NCGA also noted, “The legislation also includes a new clean fuel production tax credit that would become effective in 2027 and apply to low-carbon ethanol.”
“We are appreciative of the members of Congress, particularly those on the Agriculture Committees, who recognize the role agriculture can play in addressing climate change,” Edgington said.
National Rural Electric Cooperative Association CEO Jim Matheson on Friday pointed out provisions that are positive for rural electric co-ops but also did not endorse the bill.
“As electric co-ops work to reliably meet future energy needs at a cost that consumers can afford, they must have equal access to energy incentives and programs,” Matheson said.
“The House bill would give co-ops access to direct-pay incentives for energy innovation and create a $10 billion program to support co-ops’ voluntary clean energy transition. This is appropriate recognition of the need to level the playing field for not-for-profit cooperatives, reduce costs and open new doors for innovation.”

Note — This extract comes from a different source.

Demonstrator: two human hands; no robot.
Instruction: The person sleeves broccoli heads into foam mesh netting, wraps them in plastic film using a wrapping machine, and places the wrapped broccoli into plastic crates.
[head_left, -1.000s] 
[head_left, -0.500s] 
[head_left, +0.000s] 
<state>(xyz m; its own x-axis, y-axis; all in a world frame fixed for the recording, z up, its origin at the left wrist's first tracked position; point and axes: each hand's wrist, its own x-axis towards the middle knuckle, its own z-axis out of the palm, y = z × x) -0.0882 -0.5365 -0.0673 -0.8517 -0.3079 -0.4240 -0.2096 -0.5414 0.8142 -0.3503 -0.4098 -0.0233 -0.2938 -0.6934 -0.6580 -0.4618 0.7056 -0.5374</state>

Matheson added, “The House bill includes two provisions relevant to co-ops:
▪ “Direct Pay Energy Innovation Tax Credits: Because electric co-ops are not-for-profit, consumer-owned businesses, they do not pay federal taxes. As a result, co-ops have not been eligible to receive federal tax incentives to promote renewables and other innovative technologies that for-profit utilities have enjoyed for years. The House bill addresses this inequity by providing direct payments to co-ops and municipal utilities to promote investments in new technologies.

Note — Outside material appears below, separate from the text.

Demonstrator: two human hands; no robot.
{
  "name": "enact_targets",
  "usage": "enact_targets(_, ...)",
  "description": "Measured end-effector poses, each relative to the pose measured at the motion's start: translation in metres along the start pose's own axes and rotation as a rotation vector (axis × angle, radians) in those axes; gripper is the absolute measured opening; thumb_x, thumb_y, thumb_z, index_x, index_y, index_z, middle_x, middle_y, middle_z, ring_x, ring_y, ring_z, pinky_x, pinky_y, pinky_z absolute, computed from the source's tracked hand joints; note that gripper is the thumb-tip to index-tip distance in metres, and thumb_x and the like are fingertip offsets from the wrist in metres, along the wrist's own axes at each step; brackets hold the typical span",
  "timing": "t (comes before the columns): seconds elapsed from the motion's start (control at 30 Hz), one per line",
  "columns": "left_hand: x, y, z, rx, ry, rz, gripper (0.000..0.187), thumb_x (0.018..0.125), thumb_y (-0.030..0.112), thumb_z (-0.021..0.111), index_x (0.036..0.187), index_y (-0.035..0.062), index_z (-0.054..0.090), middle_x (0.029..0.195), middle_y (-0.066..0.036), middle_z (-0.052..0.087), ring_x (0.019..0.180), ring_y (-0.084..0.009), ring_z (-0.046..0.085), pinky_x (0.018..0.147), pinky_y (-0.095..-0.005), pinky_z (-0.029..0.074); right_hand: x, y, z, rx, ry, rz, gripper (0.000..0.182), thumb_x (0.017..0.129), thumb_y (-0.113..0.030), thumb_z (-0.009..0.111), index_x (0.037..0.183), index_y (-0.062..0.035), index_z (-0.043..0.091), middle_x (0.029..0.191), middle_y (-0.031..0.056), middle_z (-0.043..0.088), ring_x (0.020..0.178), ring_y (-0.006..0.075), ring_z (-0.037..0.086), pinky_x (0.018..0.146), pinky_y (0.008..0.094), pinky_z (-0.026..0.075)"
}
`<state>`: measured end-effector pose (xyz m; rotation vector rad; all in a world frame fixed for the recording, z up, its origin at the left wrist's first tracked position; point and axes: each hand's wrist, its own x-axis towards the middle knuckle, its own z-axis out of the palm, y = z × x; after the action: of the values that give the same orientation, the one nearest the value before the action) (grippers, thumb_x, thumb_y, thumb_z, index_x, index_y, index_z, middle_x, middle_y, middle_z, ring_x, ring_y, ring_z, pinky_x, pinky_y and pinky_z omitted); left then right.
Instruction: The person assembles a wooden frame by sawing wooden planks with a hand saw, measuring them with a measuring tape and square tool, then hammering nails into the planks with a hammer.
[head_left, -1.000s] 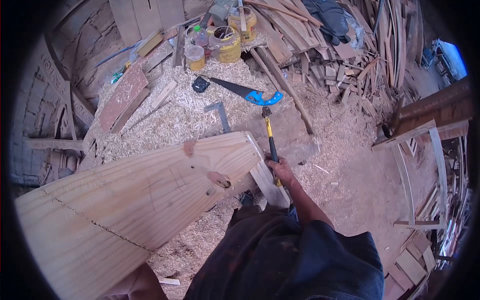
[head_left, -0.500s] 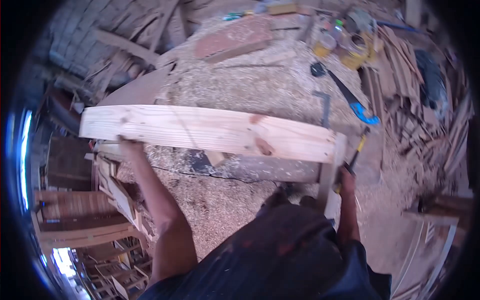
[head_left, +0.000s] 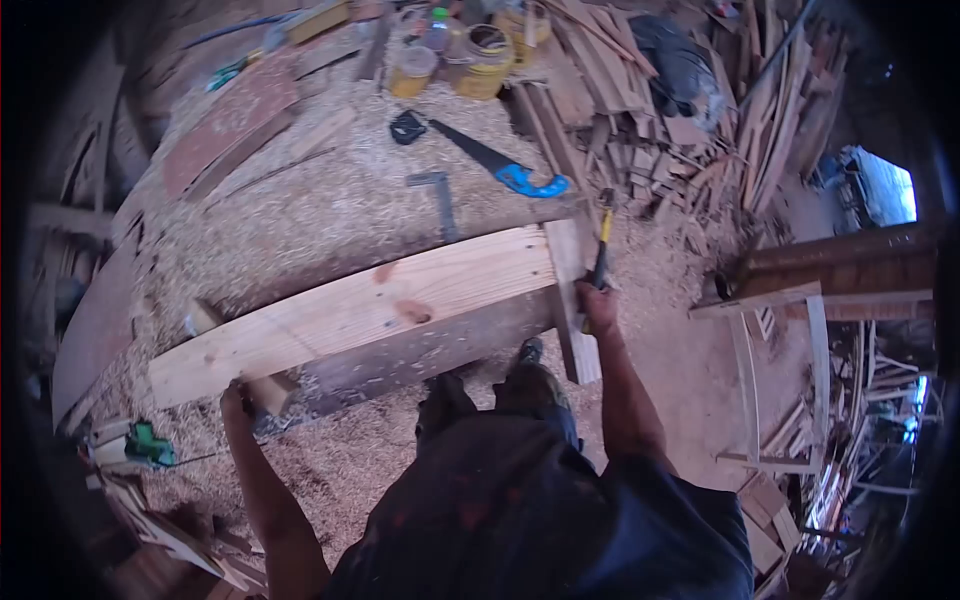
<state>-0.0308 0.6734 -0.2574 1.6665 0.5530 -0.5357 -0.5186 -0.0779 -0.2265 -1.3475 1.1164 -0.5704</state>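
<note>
A long, pale wooden board (head_left: 360,305) with knots stretches across in front of me, over the workbench. Its right end meets a shorter upright piece of wood (head_left: 574,300) at a corner. At the lower edge of the board's left end, my left hand (head_left: 236,402) is closed on it. My right hand (head_left: 600,308) is wrapped round the dark grip of a hammer (head_left: 604,235) with a yellow shaft, right beside the short piece. Under the board's left part lies a small wooden block (head_left: 270,392).
Shavings cover the bench, where a handsaw (head_left: 490,160) with a blue handle and a metal square (head_left: 440,200) lie beyond the board. Yellow buckets (head_left: 484,65) stand at the back. Offcuts (head_left: 660,165) are heaped at right, near a wooden frame (head_left: 780,380).
My view has swung to the right. The board's left end has come down toward the block on the bench, still in my left hand; my right hand keeps the hammer.
</note>
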Motion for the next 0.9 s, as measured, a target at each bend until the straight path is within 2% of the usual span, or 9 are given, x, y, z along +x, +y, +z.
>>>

▪ “USDA Voluntary Energy Transition Program: The bill includes $10 billion that can be used by electric co-ops to help defray the costs of voluntarily retiring coal plants or investing in renewable energy and other technologies that reduce carbon emissions.”
National Sustainable Agriculture Coalition Policy Director Eric Deeble said Friday that the group “applauds the House of Representatives for recognizing the importance of this long-awaited climate and social spending package which addresses some of the most pressing issues facing farming and food systems today.”
“Overall, this package includes more than $90 billion in agriculture, forestry, rural development and nutrition investments. In the face of a changing climate, extreme weather events impacting farmers and ranchers, and significant supply chain disruptions impacting the food system nationwide, these investments are long overdue.
“We urge swift action by the Senate to get this legislation passed with agricultural spending intact, to help build back a resilient food and farming system and confront the climate crisis.”
The Food Research & Action Center also applauded the House for passing the bill and urged the Senate to take action soon.
FRAC said “The critical child nutrition provisions within the bill are expected to:
▪ “Expand the number of schools that would be able to offer free meals to all students through the Community Eligibility Provision;
▪ “Give states the option to implement the Community Eligibility Provision statewide;
▪ “Provide $30 million for school kitchen equipment;
▪ “Provide $250 million for a Healthy School Meal Incentives demonstration project;
▪ Extend the Summer Electronic Benefit Transfer program nationwide for students who receive free or reduced-price school meals; and
▪ “Allow states, as well as Indian Tribal Organizations, that participate in the Special Supplemental Nutrition Program for Women, Infants, and Children to provide Summer EBT.”
On Saturday, the White House released a summary of statements from smaller rural and nutrition groups that support the BBB.